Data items
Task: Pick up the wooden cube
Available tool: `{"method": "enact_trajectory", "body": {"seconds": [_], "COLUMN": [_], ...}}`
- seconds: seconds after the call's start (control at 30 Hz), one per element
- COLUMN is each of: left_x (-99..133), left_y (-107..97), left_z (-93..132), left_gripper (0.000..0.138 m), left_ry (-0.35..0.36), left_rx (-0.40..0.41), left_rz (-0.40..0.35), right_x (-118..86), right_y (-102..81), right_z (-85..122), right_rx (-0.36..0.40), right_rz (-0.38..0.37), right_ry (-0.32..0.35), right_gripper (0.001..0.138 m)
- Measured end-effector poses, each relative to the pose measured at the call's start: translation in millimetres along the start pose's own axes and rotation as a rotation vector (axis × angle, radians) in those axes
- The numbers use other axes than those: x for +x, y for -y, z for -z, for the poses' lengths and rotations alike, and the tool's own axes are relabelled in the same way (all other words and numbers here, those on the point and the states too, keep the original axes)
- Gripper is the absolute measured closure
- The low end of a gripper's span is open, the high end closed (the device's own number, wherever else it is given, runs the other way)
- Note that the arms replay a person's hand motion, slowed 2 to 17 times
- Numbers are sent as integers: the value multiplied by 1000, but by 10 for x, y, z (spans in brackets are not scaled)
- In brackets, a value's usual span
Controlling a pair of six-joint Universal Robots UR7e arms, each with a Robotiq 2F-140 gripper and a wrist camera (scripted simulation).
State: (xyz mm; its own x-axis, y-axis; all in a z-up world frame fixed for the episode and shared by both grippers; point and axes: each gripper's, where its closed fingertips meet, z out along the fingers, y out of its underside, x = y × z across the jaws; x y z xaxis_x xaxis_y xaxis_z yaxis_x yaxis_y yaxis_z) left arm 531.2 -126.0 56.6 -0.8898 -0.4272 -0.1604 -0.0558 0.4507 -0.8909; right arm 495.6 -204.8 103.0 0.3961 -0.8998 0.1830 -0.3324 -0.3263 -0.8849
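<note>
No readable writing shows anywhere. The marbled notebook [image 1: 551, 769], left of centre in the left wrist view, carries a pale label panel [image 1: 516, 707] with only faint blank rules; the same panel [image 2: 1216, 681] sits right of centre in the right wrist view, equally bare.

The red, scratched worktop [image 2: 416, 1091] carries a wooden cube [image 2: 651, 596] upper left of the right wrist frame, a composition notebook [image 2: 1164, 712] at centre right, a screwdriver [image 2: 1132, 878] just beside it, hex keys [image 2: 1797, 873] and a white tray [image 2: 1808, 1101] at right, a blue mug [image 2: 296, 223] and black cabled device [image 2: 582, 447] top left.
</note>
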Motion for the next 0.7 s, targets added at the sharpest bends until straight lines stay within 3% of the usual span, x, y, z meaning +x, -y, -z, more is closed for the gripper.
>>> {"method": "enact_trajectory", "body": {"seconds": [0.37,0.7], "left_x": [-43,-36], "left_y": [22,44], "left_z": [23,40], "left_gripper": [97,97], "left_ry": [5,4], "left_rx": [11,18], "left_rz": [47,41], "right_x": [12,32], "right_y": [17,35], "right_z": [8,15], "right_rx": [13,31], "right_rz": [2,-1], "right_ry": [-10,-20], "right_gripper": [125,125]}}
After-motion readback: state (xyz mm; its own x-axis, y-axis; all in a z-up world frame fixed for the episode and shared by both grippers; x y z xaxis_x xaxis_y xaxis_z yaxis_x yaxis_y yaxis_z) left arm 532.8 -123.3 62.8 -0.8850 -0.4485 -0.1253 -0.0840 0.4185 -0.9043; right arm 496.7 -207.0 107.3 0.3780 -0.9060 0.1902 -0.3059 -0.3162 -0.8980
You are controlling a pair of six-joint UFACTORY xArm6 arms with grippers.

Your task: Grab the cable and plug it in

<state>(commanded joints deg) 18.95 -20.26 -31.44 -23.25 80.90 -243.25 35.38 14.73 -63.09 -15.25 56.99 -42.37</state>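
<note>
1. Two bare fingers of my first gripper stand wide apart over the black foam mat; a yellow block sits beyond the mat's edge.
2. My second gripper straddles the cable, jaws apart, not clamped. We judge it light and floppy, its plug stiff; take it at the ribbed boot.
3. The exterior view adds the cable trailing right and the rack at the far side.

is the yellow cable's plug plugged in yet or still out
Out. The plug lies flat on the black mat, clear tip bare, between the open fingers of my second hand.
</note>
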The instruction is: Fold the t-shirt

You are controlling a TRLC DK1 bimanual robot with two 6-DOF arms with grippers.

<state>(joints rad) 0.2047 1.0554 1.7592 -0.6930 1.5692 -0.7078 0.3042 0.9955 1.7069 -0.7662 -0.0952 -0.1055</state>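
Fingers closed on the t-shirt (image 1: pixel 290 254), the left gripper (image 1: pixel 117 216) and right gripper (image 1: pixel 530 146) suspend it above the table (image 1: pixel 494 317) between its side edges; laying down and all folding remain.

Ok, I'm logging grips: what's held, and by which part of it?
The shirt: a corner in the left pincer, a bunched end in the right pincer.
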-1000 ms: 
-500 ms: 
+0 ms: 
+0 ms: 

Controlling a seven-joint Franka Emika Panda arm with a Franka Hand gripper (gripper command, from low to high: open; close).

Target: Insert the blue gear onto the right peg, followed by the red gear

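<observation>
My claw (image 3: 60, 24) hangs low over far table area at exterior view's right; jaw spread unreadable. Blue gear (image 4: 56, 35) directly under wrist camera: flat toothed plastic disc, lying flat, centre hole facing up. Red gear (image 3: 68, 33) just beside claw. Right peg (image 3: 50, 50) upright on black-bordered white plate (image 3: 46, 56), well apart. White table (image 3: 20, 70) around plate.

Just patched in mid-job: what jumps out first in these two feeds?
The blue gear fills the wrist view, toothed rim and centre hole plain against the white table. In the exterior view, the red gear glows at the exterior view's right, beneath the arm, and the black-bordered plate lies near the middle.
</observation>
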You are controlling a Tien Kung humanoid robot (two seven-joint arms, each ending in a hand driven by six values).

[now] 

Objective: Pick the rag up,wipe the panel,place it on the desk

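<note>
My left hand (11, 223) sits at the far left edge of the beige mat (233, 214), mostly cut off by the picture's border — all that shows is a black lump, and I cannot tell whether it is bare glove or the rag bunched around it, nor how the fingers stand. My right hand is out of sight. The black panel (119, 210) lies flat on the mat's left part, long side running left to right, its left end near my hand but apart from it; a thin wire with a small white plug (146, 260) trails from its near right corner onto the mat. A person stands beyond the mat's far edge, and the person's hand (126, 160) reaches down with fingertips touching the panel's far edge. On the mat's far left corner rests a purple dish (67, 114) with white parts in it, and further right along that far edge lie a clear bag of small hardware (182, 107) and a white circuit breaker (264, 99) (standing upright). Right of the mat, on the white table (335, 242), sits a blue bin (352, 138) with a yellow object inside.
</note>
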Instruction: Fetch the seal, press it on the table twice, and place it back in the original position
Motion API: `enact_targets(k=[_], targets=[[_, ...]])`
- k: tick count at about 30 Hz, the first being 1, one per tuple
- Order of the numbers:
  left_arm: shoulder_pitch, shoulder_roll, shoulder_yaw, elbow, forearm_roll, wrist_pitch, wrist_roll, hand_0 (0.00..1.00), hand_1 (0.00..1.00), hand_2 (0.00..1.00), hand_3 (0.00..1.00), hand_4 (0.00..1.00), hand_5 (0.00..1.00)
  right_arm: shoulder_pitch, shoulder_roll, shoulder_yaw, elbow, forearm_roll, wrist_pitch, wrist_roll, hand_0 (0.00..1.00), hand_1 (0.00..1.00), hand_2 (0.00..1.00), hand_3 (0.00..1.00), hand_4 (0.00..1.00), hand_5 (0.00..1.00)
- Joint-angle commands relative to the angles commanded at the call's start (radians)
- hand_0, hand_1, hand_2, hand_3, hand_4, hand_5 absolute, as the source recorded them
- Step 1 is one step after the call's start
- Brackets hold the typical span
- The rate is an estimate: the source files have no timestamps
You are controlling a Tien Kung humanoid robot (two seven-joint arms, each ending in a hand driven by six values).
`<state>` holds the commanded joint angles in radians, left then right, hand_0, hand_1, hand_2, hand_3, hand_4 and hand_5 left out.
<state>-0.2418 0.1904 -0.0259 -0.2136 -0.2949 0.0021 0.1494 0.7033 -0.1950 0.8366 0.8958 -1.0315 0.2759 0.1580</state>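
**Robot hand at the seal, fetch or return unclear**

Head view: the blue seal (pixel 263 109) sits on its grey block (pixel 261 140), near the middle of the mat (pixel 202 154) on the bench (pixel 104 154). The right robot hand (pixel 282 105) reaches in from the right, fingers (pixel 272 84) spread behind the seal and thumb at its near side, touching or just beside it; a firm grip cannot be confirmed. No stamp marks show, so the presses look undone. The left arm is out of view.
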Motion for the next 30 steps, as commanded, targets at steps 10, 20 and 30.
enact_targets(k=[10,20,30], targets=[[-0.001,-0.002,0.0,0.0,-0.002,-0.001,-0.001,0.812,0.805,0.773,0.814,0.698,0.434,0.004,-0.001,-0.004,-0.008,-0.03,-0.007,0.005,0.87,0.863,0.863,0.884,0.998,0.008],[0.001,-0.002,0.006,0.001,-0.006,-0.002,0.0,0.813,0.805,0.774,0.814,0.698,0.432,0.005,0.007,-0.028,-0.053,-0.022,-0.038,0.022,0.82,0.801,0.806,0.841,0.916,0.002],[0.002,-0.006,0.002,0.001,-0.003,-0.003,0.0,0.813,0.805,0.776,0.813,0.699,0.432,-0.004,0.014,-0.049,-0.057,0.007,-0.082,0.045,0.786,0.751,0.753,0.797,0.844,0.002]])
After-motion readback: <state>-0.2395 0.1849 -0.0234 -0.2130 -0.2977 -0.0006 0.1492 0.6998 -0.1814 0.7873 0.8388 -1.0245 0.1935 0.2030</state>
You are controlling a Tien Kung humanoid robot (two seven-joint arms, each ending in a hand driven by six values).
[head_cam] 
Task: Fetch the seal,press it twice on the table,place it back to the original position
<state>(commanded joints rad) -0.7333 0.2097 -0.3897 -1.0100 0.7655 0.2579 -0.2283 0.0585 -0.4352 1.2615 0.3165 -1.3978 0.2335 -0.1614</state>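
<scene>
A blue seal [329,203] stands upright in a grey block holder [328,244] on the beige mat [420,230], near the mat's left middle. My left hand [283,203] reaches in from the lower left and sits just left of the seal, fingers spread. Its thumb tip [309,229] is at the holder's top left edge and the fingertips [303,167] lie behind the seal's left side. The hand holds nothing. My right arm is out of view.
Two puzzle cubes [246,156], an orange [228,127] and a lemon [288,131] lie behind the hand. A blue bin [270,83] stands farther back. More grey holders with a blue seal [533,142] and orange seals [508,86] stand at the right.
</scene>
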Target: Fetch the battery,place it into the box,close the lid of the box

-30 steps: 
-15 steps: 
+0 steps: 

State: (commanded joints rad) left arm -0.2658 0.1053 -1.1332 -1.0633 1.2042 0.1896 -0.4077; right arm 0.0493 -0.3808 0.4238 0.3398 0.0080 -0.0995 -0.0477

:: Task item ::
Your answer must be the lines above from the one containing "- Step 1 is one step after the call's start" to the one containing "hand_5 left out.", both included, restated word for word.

:: Answer space ::
- Step 1 is one step after the call's start
- Brackets hold the typical span
- The rate is an estimate: the source files have no timestamps
You are controlling a Tien Kung humanoid robot (two seven-joint arms, each ending in a hand driven by six values).
`<state>` holds the commanded joint angles in radians, left then right, hand_0, hand_1, hand_2, hand_3, hand_4 and hand_5 left out.

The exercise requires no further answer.